Go Figure: Musings from the Mind of Rob Wilstein
“When I finished one book, I wouldn’t write for a while. Then I had to learn how to do it all over again. The arm goes cold; there’s a learning process you have to go through again before you rediscover the warmth that comes over you when you are writing.”
–Gabriel Garcia Marquez in 1966.
I’ve felt that warmth, as I’m sure most of you reading this have. That enveloping just right sweater, pulled down over the wrists, hugging you tight as the words flow out and for just a moment you forget where you are, what time of day, who needs you to do what when. Those afternoons when time is inconsequential and the surprise you feel when you realize the hour. Lucky for you no child is waiting for you to pick her up at the soccer game, no parent expecting a visit. Or lucky for them. Because you weren’t even in the same zip code for a while. Or even in the same decade perhaps. Maybe you were in Paris in the Belle Epoque, or San Francisco in the flower power sixties. Wrapped up tight in your novel sweater, oblivious to the demands of your life, at least for those moments.
Marquez was talking about the benefits of writing every day, of creating a practice not unlike a meditation practice, or the practice it takes to become not only adept, but highly skilled at an endeavor. Malcolm Gladwell famously referred to it in his book, Outliers, as the ten thousand or so hours it takes to truly achieve mastery of a field. The Beatles, he wrote, played small clubs and practiced together for at least that many hours before we ever saw them on the Ed Sullivan Show.
In the summer of 1964, a few months after that historic appearance, I was a pudgy, solitary boy away from home for the first time at summer camp in New Hampshire. With little interest in learning the manly arts of archery and rifle shooting, and unwilling to make the long hike up and down the wooded trail to the waterfront just to be humiliated in my latex bathing suit, I opted for the basketball court, an empty expanse of sizzling black hardtop on those broiling August days.
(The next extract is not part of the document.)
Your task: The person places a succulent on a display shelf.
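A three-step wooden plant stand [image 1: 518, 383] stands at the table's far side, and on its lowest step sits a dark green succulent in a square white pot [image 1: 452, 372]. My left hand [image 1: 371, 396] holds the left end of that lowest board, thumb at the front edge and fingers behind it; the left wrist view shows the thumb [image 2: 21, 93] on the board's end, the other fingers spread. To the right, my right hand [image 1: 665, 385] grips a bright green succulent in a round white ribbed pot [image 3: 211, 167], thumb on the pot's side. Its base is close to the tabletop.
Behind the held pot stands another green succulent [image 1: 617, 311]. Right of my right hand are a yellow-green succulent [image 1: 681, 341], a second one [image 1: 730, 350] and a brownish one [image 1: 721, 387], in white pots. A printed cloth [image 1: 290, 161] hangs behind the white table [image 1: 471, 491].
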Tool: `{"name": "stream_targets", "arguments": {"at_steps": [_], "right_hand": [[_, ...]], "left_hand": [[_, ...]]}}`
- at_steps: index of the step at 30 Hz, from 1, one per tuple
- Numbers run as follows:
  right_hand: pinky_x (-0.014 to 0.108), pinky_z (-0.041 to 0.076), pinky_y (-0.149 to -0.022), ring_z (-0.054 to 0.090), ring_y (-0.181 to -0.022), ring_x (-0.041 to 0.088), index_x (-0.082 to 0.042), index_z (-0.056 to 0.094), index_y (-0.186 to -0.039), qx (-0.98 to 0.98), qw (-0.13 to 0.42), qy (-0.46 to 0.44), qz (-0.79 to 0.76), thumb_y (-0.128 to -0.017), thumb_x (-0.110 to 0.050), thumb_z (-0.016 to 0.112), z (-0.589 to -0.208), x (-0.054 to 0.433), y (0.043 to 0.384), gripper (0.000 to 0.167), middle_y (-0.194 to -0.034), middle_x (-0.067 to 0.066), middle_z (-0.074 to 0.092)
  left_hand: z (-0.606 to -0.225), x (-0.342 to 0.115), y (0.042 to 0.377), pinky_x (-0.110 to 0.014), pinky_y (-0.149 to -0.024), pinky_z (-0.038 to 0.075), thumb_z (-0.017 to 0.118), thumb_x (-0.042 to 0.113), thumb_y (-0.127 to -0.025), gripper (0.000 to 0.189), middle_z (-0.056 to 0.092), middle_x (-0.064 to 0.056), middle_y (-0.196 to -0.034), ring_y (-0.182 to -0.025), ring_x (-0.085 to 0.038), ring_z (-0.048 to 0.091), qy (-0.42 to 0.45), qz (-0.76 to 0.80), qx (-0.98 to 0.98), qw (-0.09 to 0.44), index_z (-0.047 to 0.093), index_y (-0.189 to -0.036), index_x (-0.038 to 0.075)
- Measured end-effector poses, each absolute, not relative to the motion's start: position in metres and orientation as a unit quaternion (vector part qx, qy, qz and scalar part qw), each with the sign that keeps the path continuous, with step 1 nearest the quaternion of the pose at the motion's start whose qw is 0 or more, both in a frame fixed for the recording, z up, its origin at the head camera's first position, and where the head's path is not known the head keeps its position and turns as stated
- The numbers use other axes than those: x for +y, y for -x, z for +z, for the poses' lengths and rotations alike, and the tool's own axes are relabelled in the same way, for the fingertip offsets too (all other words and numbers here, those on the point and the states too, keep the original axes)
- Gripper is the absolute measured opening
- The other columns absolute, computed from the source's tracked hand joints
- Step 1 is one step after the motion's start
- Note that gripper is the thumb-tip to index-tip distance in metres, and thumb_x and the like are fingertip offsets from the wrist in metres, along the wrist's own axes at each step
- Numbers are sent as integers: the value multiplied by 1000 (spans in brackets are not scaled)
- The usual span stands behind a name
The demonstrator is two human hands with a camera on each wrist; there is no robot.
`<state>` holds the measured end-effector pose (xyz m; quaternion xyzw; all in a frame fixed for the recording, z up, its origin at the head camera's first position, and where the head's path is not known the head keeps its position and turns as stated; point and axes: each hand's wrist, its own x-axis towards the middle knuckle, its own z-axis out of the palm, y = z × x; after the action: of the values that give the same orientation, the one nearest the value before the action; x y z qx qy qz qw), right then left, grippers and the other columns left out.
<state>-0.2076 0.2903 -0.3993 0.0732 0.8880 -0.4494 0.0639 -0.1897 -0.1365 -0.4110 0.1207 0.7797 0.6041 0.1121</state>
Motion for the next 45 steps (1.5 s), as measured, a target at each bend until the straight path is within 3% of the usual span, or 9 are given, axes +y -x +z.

Too old to be a camper and too young to be a counselor, the boys my age were mostly left alone to fend for themselves in whatever way they chose. I shot foul shots. Dozens of foul shots. Hundreds of foul shots. Every day, alone on the court I positioned myself at the foul line over and over again, retrieving my misses dutifully, and returning to my mark. Sad but true. Counting in my mind the results. One for two. Four for six. Seven for ten. And then starting over again. Ten for ten was the zenith, the Holy Grail, my nirvana. Though in some miraculous fashion that summer turned out to be the Summer of My First Girlfriend, it’s the foul shots I remember and how that practice served me the rest of my basketball life.
Later on, in art school at the Art Institute of Boston in the seventies, I discovered the same lesson in life drawing. As painting students, we were required to draw from the model every day, several hours a day, and though I don’t know if it totaled to ten thousand, it worked to turn us into accomplished draftsmen and women. So when I hear someone say they just don’t get it, why they can’t draw worth a damn, I think of those hours.
And on and on. I’m sure you have your own ten thousand hours invested in some pursuit, something unique to your interests and proclivities. And here I sit, still early in the count of my writing hours, waiting for them to mount up to a respectable number, trying to hold the interruptions to a minimum, the arm from going cold, as Marquez said, so that the warmth of writing can take over.